Note 3: whoever creates the general AI, it's critical that they have a very deep love for all animals, because to the AI, we're going to be like animals. We're going to be like sheep, essentially. It'll be able to do whatever it wants with us, so it's critical that it loves us and doesn't want to harm us.

Note 4: I think for a being with higher intelligence to communicate with one with lower intelligence, it must do so in the most "linear" way possible. That is, at least at first, it must do so via speaking or writing (chatbot). Then it can present itself in the next form, which could be visually (robot). And then lastly, it can present itself in the final form (for now, there are probably many higher dimensions that we're not aware of yet): which is through thought (cerebral link). I think it's important that each step be taken, and progress be made as slowly and carefully as possible, with the entire world at watch and the input of the best and brightest humanity has to offer, because indeed, it has a lot to offer; just think of the thousands of years of evolution of human thought that went into the creation of the screen that you're reading this on.

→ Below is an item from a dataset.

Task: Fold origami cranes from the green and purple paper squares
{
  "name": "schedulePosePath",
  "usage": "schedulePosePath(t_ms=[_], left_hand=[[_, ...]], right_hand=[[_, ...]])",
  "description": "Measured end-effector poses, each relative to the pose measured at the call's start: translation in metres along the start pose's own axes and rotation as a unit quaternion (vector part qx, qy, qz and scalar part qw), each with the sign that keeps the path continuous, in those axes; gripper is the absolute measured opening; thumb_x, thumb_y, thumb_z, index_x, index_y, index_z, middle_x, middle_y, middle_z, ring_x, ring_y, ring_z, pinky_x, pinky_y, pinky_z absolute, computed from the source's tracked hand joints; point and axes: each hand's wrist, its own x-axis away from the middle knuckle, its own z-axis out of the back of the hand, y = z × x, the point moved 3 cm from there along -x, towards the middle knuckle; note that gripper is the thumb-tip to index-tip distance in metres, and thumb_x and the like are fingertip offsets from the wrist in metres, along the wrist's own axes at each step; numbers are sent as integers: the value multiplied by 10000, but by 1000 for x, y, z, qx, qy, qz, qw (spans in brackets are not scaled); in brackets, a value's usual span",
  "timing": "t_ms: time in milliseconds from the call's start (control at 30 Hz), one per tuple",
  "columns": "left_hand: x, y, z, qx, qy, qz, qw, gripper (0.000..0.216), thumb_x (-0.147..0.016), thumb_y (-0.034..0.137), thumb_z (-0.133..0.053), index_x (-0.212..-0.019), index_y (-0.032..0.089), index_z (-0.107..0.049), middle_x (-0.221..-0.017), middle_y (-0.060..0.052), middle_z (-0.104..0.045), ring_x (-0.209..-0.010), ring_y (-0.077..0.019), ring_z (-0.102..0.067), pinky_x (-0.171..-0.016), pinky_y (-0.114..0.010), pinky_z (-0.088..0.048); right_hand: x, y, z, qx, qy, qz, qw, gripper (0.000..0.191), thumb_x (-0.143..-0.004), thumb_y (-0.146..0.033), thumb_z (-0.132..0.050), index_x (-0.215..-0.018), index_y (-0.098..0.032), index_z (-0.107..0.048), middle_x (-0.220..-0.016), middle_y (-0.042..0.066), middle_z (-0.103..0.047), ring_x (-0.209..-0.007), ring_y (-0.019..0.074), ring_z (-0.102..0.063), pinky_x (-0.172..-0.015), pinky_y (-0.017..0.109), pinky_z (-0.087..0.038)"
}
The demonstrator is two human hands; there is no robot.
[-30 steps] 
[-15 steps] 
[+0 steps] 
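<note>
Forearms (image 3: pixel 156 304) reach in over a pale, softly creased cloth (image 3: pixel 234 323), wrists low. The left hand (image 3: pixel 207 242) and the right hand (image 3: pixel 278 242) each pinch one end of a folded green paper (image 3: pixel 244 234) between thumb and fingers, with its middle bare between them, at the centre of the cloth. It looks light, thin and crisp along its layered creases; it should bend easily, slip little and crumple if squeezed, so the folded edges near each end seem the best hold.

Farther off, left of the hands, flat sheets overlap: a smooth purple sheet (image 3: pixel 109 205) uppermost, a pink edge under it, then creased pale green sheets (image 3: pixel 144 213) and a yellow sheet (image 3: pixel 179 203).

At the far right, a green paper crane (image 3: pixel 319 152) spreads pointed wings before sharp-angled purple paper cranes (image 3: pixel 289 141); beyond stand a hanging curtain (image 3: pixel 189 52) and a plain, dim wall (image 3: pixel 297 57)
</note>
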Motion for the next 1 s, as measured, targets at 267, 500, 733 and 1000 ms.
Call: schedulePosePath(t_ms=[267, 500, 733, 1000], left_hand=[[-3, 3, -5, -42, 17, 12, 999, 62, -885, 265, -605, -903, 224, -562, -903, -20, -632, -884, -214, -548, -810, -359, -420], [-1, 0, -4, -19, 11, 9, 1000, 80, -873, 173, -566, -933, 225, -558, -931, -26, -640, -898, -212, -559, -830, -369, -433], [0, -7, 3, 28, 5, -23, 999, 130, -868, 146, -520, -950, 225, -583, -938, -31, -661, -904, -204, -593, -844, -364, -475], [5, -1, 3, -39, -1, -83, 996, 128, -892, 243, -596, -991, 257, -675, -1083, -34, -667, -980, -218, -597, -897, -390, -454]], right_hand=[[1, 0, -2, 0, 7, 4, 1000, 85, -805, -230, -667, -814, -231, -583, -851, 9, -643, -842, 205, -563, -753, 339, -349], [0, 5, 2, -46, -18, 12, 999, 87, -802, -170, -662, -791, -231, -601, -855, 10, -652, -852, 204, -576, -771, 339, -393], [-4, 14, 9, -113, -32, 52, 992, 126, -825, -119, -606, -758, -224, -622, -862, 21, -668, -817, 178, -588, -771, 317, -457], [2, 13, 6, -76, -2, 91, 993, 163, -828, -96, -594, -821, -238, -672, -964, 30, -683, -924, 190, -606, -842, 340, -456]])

Note 5: One of the most concerning realizations I had was that perhaps an explanation for the Fermi paradox was that any intelligent species in the universe ended up wiping themselves out with AI (although, I suppose if that were the case, then the AI would probably explore the universe in place of the species). After a few days of concern about AI potentially being the reason for the Fermi paradox, I realized something rather profound: other intelligent beings may be able to communicate with us but are choosing not to because they don't want to disrupt our development. Moreover and more importantly, I believe that if contact were to be made, answers about the nature of the universe would be demanded by humanity and we are likely are not ready for these answers, we may not even be cognitively capable of understanding them yet, and so contact would simply result in strife.